Defendant next argues that the probable cause showing went only to the apartment proper and not to the area where the weapon was found. The landing was outside of the apartment. While the officers may have been properly in the hallway, this, according to defendant, did not amount to a right to search the area.

The government counters by saying that the search need not be confined to the apartment proper, citing Drummond v. United States, 350 F.2d 983 (8th Cir. 1965), cert. denied, 384 U.S. 1013, 86 S.Ct. 1968, 16 L.Ed.2d 1031 (1966), where the court held that consent to a search of the house applied to its curtilage as well. The decision of course rested on the concept of curtilage and whether a garage was a curtilage of the house. The court concluded that the written consent to a search had application to the garage as well as the house itself. “If it is subject to Fourth Amendment protection as part of the ‘house’ or curtilage ., it should be equally subject to the effect of a consent to entry and search of one’s ‘residence’.” Id. at 989. Whether the landing in the case at bar is part of the curtilage of the apartment is a difficult issue. ’

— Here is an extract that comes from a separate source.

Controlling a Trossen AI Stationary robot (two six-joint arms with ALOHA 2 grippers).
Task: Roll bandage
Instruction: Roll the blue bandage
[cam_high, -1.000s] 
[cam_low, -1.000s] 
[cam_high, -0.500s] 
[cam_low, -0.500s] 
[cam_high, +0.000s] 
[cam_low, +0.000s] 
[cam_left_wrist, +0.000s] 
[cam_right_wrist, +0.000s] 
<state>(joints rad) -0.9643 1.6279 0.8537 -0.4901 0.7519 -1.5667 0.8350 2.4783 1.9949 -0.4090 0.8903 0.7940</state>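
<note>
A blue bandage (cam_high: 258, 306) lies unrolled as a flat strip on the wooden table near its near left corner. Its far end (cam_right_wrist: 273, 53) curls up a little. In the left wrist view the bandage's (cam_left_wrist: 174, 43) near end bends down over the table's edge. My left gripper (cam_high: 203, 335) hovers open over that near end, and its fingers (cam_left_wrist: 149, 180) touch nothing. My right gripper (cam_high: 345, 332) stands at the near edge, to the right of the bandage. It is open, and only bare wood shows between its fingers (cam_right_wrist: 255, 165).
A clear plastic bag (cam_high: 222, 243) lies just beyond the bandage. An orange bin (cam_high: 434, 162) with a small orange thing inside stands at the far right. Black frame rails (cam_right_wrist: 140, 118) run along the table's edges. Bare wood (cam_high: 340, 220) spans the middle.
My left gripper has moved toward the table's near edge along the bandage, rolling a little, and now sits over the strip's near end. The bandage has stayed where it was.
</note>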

The court in United States v. Romano, 388 F.Supp. 101 (E.D.Pa.1975) discussed the concept of curtilage. The issue was whether newspapers taken from a drainpipe attached to the rear of a student residence was lawfully seized by agents. It concluded that the drainpipe was not part of the curtilage of defendant’s residence.

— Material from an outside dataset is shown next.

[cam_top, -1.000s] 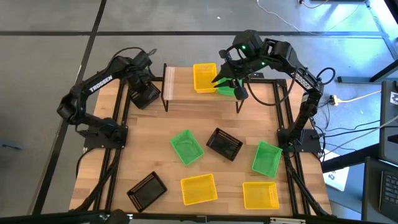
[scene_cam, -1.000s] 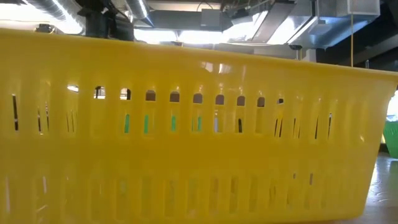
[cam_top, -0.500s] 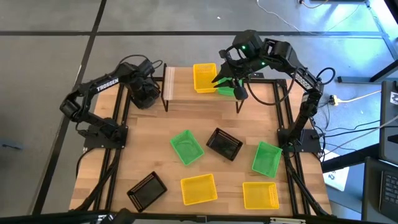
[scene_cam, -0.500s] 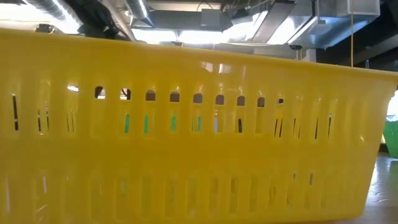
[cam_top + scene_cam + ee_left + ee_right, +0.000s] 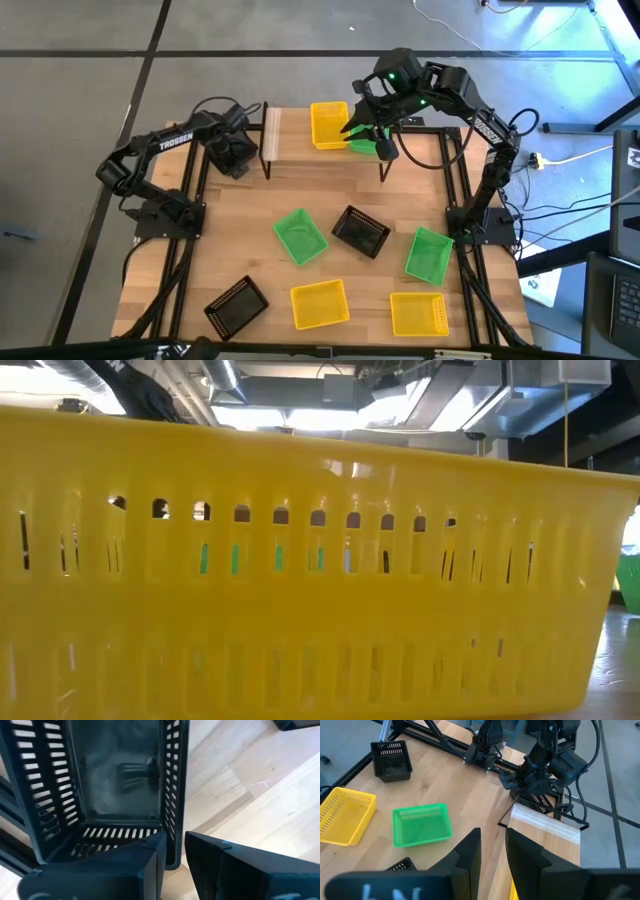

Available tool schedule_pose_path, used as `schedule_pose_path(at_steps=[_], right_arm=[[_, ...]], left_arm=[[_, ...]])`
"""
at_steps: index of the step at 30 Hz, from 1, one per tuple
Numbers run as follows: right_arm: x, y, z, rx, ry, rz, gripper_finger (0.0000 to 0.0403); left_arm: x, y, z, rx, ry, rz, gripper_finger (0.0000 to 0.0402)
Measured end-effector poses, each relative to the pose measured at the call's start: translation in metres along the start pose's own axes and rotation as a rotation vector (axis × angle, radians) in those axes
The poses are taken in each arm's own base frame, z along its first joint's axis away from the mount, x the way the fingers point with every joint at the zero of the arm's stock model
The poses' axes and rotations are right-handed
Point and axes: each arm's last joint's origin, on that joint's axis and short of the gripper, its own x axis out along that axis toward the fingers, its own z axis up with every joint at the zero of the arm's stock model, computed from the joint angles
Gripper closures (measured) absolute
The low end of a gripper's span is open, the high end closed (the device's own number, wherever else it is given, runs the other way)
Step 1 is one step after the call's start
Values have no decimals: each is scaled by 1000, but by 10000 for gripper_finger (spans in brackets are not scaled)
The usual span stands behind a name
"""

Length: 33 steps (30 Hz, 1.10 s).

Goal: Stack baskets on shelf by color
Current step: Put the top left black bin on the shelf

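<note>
My left gripper [image 5: 232, 150] points down beside the shelf's [image 5: 295, 140] left end, shut on a black basket [image 5: 115, 780]. On the shelf stand a yellow basket [image 5: 328, 125] and a green basket [image 5: 365, 146], the green one partly hidden under my right gripper [image 5: 352, 128]. That gripper hovers high above the shelf, its fingers a narrow gap apart [image 5: 493, 834] with nothing between them. The other baskets rest on the table on their bottoms: green [image 5: 300, 237] and black [image 5: 360, 232] in the middle, and green [image 5: 430, 255] at the right. My left gripper pinches one side wall of the black basket near a corner [image 5: 173, 827], one finger inside [image 5: 150, 862] and one outside [image 5: 210, 865]. The fingers come from above, pointing down. The basket hangs open side up; whether its bottom touches the table I cannot tell.
Along the near edge lie a black basket [image 5: 237, 305] and two yellow ones [image 5: 320, 303] [image 5: 420, 313]; one yellow basket [image 5: 320, 580] fills the low view. Black frame rails [image 5: 195, 190] run along the table's left and right sides. Bare wood lies in front of the shelf [image 5: 320, 190].
My left gripper has come down with the black basket beside the shelf's left end and has rolled a little about its own axis; the basket has stayed open side up in the hold.
</note>
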Motion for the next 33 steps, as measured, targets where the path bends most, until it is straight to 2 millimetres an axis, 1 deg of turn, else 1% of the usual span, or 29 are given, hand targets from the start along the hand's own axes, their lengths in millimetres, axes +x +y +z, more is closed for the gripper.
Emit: schedule_pose_path(at_steps=[18, 21, 25, 29, 31, 33], right_arm=[[0, -1, 2, -9, -16, -12, 313], [0, -1, 2, -9, -16, -12, 313], [0, -1, 2, -9, -15, -12, 313], [0, -1, 2, -9, -15, -12, 313], [0, -1, 2, -9, -15, -12, 313], [0, -1, 2, -9, -15, -12, 313]], left_arm=[[28, -2, -13, -4, -2, 7, 342], [30, -3, -14, -10, 2, 6, 352], [29, -3, -14, -33, 0, 11, 392], [22, -3, -16, -55, -26, 15, 399], [14, -3, -16, -72, -42, 11, 399], [1, -2, -16, -98, -73, 14, 400]])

The Third Circuit in Fixel v. Wainwright, 492 F.2d 480 (1974), did specifically approve the application of the Fourth Amendment to the curtilage of a building. It found that the enclosed backyard of property containing a four-unit apartment building in which defendant lived was entitled to the protection usually afforded the curtilage of a private residence. The backyard was not a common passageway normally used by the tenants for gaining access to the apartments. The area was not “open as a corridor to salesmen or other businessmen who might approach the tenants in the course of their trade.” Id. at 484. The yard was completely removed from the street and surrounded by a chain link fence. The decision of the court that the search was unlawful, however, rested on the reasonable expectation of privacy which is, I believe, the heart of the matter. Because defendant’s backyard area was so “removed and private in character that he could reasonably expect privacy,” id., the invasion violated the Fourth Amendment.

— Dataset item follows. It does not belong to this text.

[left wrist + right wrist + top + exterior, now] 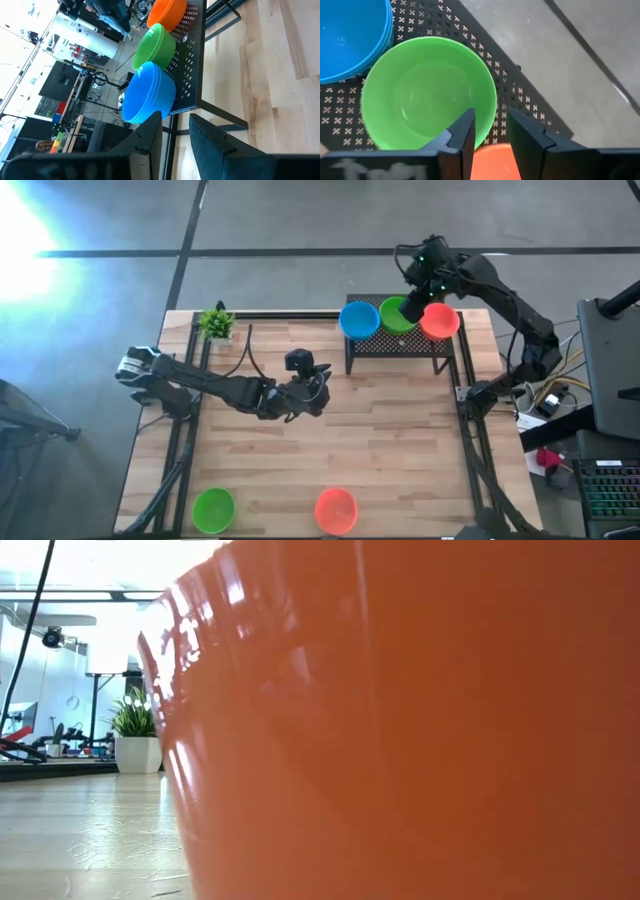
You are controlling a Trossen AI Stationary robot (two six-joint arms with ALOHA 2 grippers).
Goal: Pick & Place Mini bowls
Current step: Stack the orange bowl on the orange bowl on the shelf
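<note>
Here the wooden table (400, 430) carries a black perforated rack (400, 345), the right hand (412, 310) open over its green bowl (393, 312)

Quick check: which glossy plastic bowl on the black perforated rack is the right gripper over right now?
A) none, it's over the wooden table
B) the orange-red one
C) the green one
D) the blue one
C: the right gripper straddles the near rim of the green glossy plastic bowl on the black perforated rack, fingers apart.

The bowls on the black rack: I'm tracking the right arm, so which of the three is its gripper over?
The green bowl, the middle one, between the blue bowl and the orange-red bowl. The right gripper hangs open over its rim.
</note>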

Rather than employing the concept of curtilage, which has been significantly modified when applied to multiple dwellings [see United States v. Romano, supra, 388 F.Supp. at 104; United States v. Conti, 361 F.2d 153, 157 (2d Cir. 1966), vacated on other grounds, 390 U.S. 204, 88 S.Ct. 899, 19 L.Ed.2d 1035 (1968); United States v. Miguel, 340 F.2d 812, 814 (2d Cir.), cert. denied, 382 U.S. 859, 86 S.Ct. 116, 15 L.Ed.2d 97 (1965)], the scope of Fourth Amendment protection should be based upon the degree of privacy an individual should reasonably expect. See United States v. Romano, supra, 388 F.Supp. at 105. While the maxim in Katz v. United States, 389 U.S. 347, 351, 88 S.Ct. 507, 19 L.Ed.2d 576 (1967), provides that the Fourth Amendment protects “people not places,” in considering what people can reasonably expect to maintain as private, we must inevitably speak in terms of places. And each case must be decided upon its particular facts. Whether defendant Haughn’s expectation of privacy on the landing was reasonable is subject to an objective test. The expectation must be “one that society is prepared to recognize as ‘reasonable.’ ” 389 U.S. at 361, 88 S.Ct. at 516, 19 L.Ed.2d at 588 (Harlan, J., concurring); Patler v. Slayton, 503 F.2d 472, 478 (4th Cir. 1974). I find that the landing outside defendant’s apartment is not sufficiently removed and private in character that he could reasonably expect privacy. The hallway, while not open to the public, was a passageway to the apartment of defendant — the chief means for gaining access to it. It is the corridor used by all sales and business people who might approach defendant or his family in the course of their trade. The circumstances do not reflect a violation of defendant’s Fourth Amendment rights. Defendant’s motion is therefore denied. An appropriate order has been prepared by the court and is filed herewith.